Implement and understand the practices and tenets of your ITIL. Anyone who makes buying decisions for your business should understand the value of the information that will populate your organization’s information map.
Invite professional services partners to accelerate mapping and to manage key updates going forward. This will provide insight and visibility into high-value and high-risk information across your health system. Identify internal information stakeholders and work together to design a map that benefits the collective group and fosters information sharing and cross-collaboration across different teams.
Data Storage Best Practices
The results of the survey revealed that a large majority of healthcare providers treat all data as active and define it as “stored onsite for immediate access” (Figure 1). This behavior was consistent across three different primary data types: clinical, operational, and laboratory. When the data was further segmented according to hospital bed size, the segment representing the largest hospitals reported a slight reduction in the volume of their active data. The majority of larger hospitals, however, still reported treating their data as active.
The survey also revealed that the data is less likely to be accessed as time progresses (Figure 2). According to the findings, data access decreased consistently across all data types over longer periods of time. For example, by year three of storage, only 22 percent of data was accessed, and nearly 20 percent of the data generated was never accessed at all. This finding holds true regardless of data type (clinical, operational, laboratory).

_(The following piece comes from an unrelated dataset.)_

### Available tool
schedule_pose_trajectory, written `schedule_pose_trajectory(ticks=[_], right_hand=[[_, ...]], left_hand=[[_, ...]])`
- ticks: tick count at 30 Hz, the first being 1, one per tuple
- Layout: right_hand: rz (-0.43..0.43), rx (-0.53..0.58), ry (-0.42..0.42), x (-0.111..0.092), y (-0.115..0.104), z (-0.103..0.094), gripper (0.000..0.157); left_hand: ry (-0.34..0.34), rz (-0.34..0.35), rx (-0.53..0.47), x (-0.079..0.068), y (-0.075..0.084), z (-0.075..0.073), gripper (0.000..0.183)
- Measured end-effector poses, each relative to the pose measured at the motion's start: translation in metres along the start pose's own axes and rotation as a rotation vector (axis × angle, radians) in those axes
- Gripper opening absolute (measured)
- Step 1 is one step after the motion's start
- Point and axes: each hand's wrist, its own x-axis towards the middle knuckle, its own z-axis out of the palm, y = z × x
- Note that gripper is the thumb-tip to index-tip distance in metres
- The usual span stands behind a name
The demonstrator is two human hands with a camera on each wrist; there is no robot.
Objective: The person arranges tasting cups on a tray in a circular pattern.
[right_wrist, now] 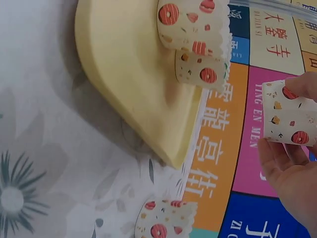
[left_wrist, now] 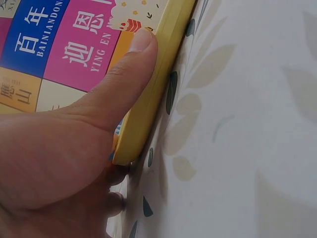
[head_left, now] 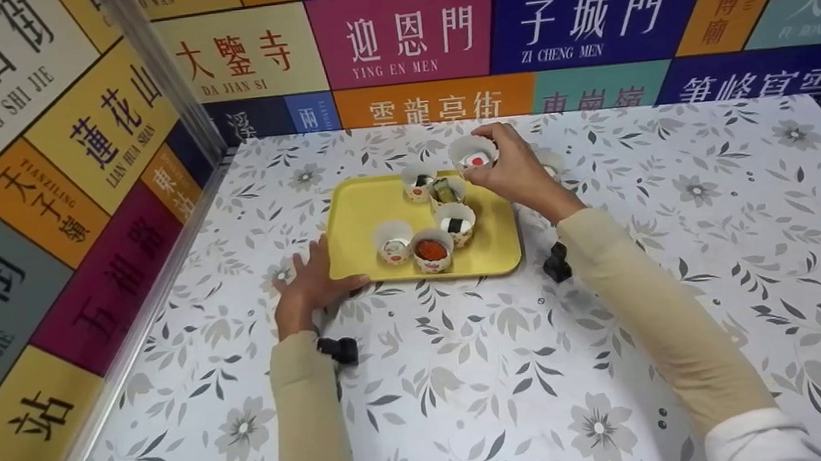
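Note:
My right hand (head_left: 514,168) pinches a printed paper baking cup (head_left: 473,155) between thumb and fingers, holding it up over the far right corner of the yellow tray (head_left: 355,206). Inside that cup is something white with a red spot. My left hand (head_left: 313,277) rests at the tray's near left corner, fingers spread along the side; in the left wrist view its straight thumb (left_wrist: 131,72) lies against the rim. On the tray stand several similar cups, including one with an orange-red filling (head_left: 430,251), one with a green filling (head_left: 444,191) and one with a black-banded white piece (head_left: 457,224).
Another printed cup (right_wrist: 166,218) stands on the table past the tray's far right corner, partly hidden by my right hand in the head view. Flower-patterned covering lies over the table (head_left: 471,390). Panels with coloured signs (head_left: 399,36) rise at the back and left.

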Motion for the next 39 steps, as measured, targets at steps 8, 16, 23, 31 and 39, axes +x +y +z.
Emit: schedule_pose_trajectory(ticks=[8,16,23,31,39], right_hand=[[-0.010,-0.028,-0.049,0.001,-0.015,0.014,0.064],[-0.042,-0.037,-0.130,0.002,-0.027,0.029,0.064],[-0.109,-0.047,-0.162,0.007,-0.045,0.036,0.062],[-0.117,-0.072,-0.200,0.011,-0.061,0.051,0.063],[-0.081,-0.081,-0.236,0.012,-0.067,0.067,0.066]], left_hand=[[0.002,-0.003,0.007,-0.001,0.001,0.000,0.114],[0.010,0.000,0.007,0.001,0.000,0.002,0.114],[0.015,0.017,0.016,0.001,-0.001,0.002,0.114],[0.011,0.018,0.018,0.002,-0.002,0.001,0.114],[0.016,0.010,0.015,0.002,0.000,0.001,0.115]])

DATA STORAGE BEST PRACTICES
CONSIDER ALL DATA SOURCES
In order to develop reliable data growth estimates that predict proper data storage needs, it is important to know what type of data a health system has in its possession. In addition to the primary applications and data types, there are multiple sources of new data. Newer technologies —including genomics, digital pathology, biomedical sensors, and proteomics — are becoming more prevalent and are therefore impacting future data growth.
ESTIMATE STORAGE GROWTH
As more organizations continue to compile data volume, the need to properly plan for data storage and archiving will become a necessity. By simply planning for the next storage purchase, organizations are thinking tactically, not strategically. In order to develop an effective data management strategy, it is important to think long term. By determining the data growth projections over the next five years, a health system can better understand how its data storage (and associated infrastructure) will need to evolve over time.
UNDERSTAND ACCESS REQUIREMENTS
A proper data management strategy requires health systems to accurately define how their data should be stored. Because data comes in multiple formats and its requirements differ according to application, a data management strategy will always need to address the varied storage needs for all data categories. The balance between speed, access, and cost should also be determined for all the varying data types within a specific hospital. This will enable the IT organization to develop the correct tiering model for its data storage when facing increased data growth.